The data:

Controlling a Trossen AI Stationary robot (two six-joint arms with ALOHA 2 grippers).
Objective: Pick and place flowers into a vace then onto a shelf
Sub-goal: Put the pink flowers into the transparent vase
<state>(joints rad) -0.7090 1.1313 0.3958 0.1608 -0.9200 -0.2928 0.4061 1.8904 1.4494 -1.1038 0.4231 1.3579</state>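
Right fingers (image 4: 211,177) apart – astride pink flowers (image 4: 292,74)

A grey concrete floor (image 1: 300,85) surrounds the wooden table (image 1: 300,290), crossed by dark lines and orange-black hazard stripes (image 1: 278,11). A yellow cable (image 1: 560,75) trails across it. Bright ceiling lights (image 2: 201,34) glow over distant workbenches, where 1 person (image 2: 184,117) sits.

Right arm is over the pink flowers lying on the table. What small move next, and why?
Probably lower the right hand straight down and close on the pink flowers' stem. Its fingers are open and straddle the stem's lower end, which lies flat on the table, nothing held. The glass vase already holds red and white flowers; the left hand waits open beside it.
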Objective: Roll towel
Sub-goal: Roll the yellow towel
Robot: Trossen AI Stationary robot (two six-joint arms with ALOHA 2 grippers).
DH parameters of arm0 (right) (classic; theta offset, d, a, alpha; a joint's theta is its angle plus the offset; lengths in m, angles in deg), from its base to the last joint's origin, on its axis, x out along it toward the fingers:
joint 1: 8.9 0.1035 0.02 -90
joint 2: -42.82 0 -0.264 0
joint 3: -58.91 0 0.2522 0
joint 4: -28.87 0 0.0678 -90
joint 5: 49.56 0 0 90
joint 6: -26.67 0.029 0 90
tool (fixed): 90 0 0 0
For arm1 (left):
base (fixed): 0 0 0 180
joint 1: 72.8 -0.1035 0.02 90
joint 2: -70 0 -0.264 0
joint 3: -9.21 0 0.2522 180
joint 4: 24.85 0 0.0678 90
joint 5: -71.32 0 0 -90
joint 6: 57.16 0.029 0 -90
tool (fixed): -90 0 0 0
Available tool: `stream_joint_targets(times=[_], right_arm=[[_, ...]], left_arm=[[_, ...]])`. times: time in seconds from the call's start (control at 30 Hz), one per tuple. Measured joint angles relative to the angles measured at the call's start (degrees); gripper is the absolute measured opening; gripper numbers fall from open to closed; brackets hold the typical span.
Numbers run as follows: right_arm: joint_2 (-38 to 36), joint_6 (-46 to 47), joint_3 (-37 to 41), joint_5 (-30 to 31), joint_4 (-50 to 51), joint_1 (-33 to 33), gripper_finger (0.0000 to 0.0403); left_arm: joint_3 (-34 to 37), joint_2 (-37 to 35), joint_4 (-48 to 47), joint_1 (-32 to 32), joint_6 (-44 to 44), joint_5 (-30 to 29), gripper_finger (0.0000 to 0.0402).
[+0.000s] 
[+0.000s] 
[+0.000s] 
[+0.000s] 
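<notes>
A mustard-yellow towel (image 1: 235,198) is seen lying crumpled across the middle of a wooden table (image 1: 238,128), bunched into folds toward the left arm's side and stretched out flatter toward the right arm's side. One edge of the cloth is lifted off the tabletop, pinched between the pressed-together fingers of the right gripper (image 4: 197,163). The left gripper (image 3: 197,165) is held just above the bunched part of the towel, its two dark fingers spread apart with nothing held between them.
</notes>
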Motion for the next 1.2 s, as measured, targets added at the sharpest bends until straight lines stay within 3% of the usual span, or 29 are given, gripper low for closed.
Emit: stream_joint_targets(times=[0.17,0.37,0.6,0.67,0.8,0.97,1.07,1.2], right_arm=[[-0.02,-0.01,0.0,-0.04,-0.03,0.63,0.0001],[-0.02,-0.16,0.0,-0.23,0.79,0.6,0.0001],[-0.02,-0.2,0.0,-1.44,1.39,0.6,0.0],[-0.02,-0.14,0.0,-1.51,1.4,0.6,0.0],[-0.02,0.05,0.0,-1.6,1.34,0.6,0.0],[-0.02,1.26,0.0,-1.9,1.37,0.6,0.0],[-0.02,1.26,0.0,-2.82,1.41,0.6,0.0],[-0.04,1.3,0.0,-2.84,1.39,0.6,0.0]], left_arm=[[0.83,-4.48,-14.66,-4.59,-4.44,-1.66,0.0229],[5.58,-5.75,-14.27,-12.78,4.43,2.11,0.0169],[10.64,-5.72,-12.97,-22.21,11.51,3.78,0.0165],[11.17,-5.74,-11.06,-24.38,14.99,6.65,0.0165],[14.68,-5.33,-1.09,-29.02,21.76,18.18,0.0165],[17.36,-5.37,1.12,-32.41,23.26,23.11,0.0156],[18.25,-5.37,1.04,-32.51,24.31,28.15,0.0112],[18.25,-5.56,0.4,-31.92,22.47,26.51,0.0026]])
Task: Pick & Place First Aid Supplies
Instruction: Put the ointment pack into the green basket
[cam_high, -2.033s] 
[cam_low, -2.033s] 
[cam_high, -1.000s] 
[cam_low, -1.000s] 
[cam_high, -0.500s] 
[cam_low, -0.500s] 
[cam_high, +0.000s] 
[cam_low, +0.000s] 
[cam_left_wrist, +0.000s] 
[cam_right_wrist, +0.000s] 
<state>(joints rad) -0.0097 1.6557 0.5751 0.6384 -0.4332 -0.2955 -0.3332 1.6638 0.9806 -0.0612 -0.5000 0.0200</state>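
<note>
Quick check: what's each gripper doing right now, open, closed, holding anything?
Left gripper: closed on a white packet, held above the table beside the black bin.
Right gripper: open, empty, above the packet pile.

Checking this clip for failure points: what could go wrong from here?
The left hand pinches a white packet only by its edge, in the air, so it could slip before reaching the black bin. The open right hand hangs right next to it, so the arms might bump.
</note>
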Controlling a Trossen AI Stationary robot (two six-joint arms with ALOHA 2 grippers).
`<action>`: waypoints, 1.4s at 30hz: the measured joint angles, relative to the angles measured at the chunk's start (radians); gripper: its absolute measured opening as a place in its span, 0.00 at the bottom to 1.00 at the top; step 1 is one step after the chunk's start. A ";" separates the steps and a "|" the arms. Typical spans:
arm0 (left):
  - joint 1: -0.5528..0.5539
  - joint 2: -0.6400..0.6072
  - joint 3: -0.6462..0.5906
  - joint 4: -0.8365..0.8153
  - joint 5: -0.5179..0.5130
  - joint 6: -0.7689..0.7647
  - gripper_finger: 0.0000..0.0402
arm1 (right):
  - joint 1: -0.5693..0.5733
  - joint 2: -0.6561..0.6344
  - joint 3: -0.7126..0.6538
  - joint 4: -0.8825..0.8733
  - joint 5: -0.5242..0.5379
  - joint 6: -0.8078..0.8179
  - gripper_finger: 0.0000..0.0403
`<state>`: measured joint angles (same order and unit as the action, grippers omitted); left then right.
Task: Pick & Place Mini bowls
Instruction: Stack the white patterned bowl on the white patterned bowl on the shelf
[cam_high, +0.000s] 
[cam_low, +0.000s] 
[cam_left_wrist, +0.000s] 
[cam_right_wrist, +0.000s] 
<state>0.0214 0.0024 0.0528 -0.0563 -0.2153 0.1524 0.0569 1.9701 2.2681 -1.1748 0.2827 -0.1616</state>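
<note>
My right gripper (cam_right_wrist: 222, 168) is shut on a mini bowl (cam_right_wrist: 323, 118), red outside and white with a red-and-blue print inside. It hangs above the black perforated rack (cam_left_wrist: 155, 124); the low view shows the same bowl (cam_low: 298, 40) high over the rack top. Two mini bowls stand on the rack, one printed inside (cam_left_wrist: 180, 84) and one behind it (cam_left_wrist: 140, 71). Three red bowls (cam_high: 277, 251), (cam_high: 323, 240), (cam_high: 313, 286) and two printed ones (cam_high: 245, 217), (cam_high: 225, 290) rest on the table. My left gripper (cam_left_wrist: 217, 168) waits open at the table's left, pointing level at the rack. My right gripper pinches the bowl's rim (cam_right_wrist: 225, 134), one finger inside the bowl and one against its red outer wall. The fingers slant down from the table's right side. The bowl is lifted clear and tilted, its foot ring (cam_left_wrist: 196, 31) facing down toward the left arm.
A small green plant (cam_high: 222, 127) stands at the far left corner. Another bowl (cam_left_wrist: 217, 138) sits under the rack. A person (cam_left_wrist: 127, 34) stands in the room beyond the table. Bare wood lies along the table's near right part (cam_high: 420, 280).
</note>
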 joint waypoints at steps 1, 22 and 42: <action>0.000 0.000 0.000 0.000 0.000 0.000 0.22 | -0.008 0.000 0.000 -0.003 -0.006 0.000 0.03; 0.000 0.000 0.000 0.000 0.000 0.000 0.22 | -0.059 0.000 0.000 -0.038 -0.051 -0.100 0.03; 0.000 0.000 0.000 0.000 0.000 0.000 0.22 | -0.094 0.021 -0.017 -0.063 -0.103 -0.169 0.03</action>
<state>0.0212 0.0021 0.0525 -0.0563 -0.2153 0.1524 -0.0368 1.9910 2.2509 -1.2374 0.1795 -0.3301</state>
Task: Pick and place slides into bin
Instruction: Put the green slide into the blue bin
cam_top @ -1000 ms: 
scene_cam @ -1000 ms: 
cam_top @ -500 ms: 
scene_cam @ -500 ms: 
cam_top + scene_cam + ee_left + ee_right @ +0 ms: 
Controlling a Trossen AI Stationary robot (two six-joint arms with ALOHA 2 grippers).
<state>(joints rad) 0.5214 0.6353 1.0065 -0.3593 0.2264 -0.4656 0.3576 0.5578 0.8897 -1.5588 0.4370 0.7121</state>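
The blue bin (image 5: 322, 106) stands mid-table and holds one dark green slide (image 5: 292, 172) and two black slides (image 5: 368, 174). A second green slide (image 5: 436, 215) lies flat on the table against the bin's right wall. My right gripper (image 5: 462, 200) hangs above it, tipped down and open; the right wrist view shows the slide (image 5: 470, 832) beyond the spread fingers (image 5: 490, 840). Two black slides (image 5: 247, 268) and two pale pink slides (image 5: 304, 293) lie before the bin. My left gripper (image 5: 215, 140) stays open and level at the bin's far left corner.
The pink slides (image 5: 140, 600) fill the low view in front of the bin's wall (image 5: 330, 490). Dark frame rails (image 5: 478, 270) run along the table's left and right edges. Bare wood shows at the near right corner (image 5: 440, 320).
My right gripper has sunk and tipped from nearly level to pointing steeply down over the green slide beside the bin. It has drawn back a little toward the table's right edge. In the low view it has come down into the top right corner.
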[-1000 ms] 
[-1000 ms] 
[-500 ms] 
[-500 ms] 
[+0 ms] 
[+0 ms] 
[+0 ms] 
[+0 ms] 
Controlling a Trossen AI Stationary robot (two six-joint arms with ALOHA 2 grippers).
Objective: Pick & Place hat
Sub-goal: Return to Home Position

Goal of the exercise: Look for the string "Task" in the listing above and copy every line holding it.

Completed exercise:
Task: Pick & Place First Aid Supplies
Task: Pick & Place Mini bowls
Task: Pick and place slides into bin

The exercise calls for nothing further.